**Task brief**
Your output should consist solely of the lines from the one with "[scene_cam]" through the end of the records, reproduced exactly, both ends included.

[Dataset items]

⁂

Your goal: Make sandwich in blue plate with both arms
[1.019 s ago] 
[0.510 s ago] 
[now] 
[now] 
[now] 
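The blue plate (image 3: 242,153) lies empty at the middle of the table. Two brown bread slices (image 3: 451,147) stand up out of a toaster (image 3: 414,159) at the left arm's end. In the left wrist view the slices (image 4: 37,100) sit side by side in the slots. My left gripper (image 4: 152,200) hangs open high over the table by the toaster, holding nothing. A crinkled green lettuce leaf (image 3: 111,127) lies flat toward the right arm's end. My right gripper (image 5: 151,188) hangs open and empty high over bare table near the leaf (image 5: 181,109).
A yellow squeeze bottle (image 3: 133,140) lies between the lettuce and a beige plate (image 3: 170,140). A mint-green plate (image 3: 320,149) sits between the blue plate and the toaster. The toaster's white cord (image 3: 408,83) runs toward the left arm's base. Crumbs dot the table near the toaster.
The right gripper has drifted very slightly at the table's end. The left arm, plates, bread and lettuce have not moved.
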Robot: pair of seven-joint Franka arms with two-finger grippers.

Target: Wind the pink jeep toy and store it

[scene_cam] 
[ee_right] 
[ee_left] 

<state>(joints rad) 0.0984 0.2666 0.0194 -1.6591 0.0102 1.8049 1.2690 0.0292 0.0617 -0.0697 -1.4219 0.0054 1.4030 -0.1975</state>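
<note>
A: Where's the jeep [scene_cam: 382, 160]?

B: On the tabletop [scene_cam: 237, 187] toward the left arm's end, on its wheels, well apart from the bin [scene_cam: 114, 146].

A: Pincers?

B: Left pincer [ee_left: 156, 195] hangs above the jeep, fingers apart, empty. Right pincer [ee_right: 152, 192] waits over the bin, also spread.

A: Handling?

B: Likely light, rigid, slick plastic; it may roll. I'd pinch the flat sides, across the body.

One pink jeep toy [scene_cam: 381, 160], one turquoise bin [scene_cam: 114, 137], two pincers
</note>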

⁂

**Reply to the task**
[scene_cam] 
[ee_right] 
[ee_left] 

<state>(joints rad) 0.0984 0.2666 0.0194 -1.6591 0.0102 1.8049 1.2690 0.0292 0.0617 -0.0697 -1.4219 0.0054 1.4030 -0.1975</state>
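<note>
A: Where's the jeep [scene_cam: 382, 160]?

B: On the tabletop [scene_cam: 237, 187] toward the left arm's end, on its wheels, well apart from the bin [scene_cam: 114, 146].

A: Pincers?

B: Left pincer [ee_left: 156, 195] hangs above the jeep, fingers apart, empty. Right pincer [ee_right: 152, 192] waits over the bin, also spread.

A: Handling?

B: Likely light, rigid, slick plastic; it may roll. I'd pinch the flat sides, across the body.

One pink jeep toy [scene_cam: 381, 160], one turquoise bin [scene_cam: 114, 137], two pincers
</note>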

The exercise has been fully answered.